Only, when they took a first crack, they discovered the tiles did not completely line up! For example, in one tile, the two halves of a flower may line up, but the stems in the ornate border may not. The brothers were convinced the tapestry was moved or the camera was jolted during documentation, which the Met denied, although at one point a suddenly opened door had let in light that changed some coloration. Their math did reveal that there was some movement in the tapestry. They created a vector displacement map comprised of 15,000 arrows to track how the tapestry was moving, finding that the tapestry’s movement had nothing to do with being moved or jolted. In fact, the tapestry when placed on the floor of the Met’s Wet Lab had slowly started to relax, undulating in the manner of a still pond. To reassemble the 240 million pixels, they created warping transformations, a mathematics used to find patterns among similar features, something perhaps familiar to those who have worked with handwriting recognition and speech recognition. After 4 months of devising the software, the supercomputer ran for 30 straight hours, running 7.7 quadrillion calculations to recreate a “The Unicorn in Captivity” as a digital file. Perhaps because of its immediacy, the digital image they reconstructed, like the historical versions of the Mechanical Turk, hides the very human work required to create them. Though maybe that’s the real magic of them.

The 2012 work of Chudnovsky brothers is an incredible story of how computation can help solve practical problems at an arts institutions, but revisiting their story recently, I started to wonder how their work could have been completed with deep learning, and precisely, what kind of deep learning architecture one would apply.

The principles behind their work resemble those employed to create Deep Fake videos, videos using generative adversarial networks to resurrect Rob Kardashian for someone’s 40th birthday, or make Barack Obama deliver a fake speech, videos generally, where people speak or do things that they never in fact spoke or did.
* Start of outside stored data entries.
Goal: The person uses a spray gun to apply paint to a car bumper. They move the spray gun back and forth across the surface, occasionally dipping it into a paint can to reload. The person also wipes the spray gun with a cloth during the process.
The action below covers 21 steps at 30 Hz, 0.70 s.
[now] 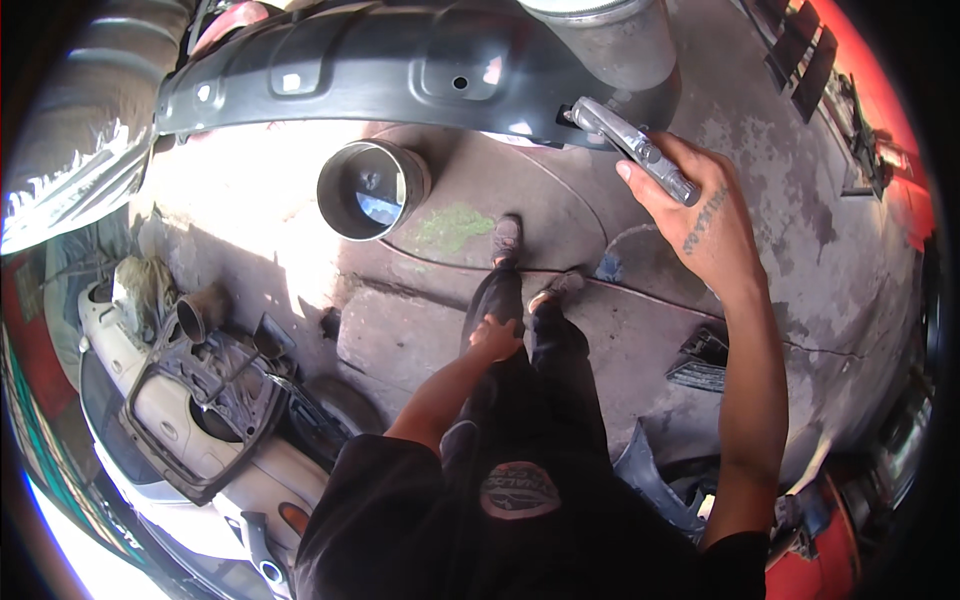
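Concrete floor below, spray gun points diagonally forward-left.

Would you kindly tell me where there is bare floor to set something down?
Stained but bare floor lies right of the right hand, which holds a spray gun. Another bare patch, sunlit, lies left of the bucket, short of the bumper. It is crowded at lower left, where car parts are piled, and a hose crosses beside the shoes.
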Available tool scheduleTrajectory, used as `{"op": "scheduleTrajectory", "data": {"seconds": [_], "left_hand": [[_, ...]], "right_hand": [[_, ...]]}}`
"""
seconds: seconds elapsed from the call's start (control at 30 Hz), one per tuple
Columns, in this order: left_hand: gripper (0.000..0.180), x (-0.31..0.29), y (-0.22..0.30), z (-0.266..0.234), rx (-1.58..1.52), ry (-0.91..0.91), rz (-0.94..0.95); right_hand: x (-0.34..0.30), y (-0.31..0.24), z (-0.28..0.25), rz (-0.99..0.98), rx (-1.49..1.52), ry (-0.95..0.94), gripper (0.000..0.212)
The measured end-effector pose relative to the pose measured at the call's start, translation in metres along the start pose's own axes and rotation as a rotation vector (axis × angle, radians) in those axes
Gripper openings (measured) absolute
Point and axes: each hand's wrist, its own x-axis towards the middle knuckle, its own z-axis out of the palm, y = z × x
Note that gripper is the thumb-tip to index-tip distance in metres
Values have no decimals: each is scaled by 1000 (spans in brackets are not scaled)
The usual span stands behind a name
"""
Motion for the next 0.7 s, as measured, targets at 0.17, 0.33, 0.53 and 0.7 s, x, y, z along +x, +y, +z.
{"op": "scheduleTrajectory", "data": {"seconds": [0.17, 0.33, 0.53, 0.7], "left_hand": [[58, -13, -10, -3, 7, 56, 36], [56, -22, -13, -18, -28, 58, 90], [54, -22, -23, -36, -81, 73, 201], [59, -51, -12, -52, -266, 186, 313]], "right_hand": [[1, -9, 16, -23, 11, 50, 29], [-18, -16, 33, -86, 107, 19, 25], [-45, -26, 39, 140, 185, -46, 27], [-55, -45, 82, 86, 444, 23, 25]]}}
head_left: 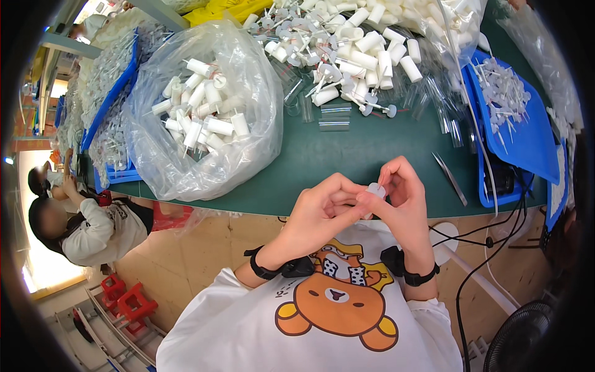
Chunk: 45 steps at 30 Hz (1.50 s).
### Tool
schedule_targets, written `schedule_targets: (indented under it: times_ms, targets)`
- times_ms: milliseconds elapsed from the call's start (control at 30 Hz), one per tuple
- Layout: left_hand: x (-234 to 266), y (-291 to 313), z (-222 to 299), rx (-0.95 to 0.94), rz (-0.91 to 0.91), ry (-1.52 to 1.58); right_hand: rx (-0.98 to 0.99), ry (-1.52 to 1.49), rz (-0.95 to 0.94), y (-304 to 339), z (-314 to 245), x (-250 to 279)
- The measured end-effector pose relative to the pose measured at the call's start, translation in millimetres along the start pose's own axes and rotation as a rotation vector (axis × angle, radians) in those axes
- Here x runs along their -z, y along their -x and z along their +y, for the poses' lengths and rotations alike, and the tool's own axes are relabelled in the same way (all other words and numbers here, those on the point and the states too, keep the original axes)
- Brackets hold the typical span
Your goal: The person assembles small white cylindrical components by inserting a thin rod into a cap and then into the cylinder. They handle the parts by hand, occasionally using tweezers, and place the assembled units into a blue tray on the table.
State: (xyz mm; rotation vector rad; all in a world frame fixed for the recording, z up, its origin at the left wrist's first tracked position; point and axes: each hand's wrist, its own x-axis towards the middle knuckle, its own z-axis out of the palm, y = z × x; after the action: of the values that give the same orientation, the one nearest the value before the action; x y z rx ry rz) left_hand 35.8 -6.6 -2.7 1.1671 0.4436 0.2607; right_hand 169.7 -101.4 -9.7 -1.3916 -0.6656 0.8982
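My left hand point(328, 206) and my right hand point(404, 197) meet just above the near edge of the green table. Between their fingertips is a small whitish round part point(375, 188), like the disc-ended stemmed pieces in the pile. The fingers of both hands are closed around it and cover most of it. Metal tweezers point(450, 180) lie on the table to the right of my right hand. Beyond my hands, a pair of short clear tubes point(334, 124) lies near the pile.
A clear plastic bag point(263, 139) holding several white cylinders stands at left. White cylinders point(365, 59) and stemmed discs point(304, 34) heap at the back. Blue trays point(527, 146) and black cables point(496, 239) are at right. Another person point(102, 229) sits at far left.
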Motion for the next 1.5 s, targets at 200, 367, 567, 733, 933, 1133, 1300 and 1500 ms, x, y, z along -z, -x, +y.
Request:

In addition, the work of the Chudnovsky brothers has similar patterns to those found in computer vision problems, in which images may be warped to fit a recorder’s movement through a space.

I investigated further by learning about the 2016 project WarpNet, a deep learning architecture that aligns an object in one image with a different object in another. WarpNet takes two images as an output and produces a 10 x 10 deformed lattice that defines a warp to occur. In the below image, the fourth column is the transformation while the third column reflects the output of the network.

From “WarpNet: Weakly Supervised Matching for Single-view Reconstruction”

Although, I suspect, the output lattice network would probably need to be greater than 10x10 to capture the warp transformations in the Chudnovsky brothers’ vector mapping, one can easily imagine that a low resolution tile of a digital image of the complete tapestry could be provided as a target, to give transformations to be performed on the high resolution tile. From there, the high resolution image could be easily stitched together like a puzzle, as the Chudnovskys had original anticipated.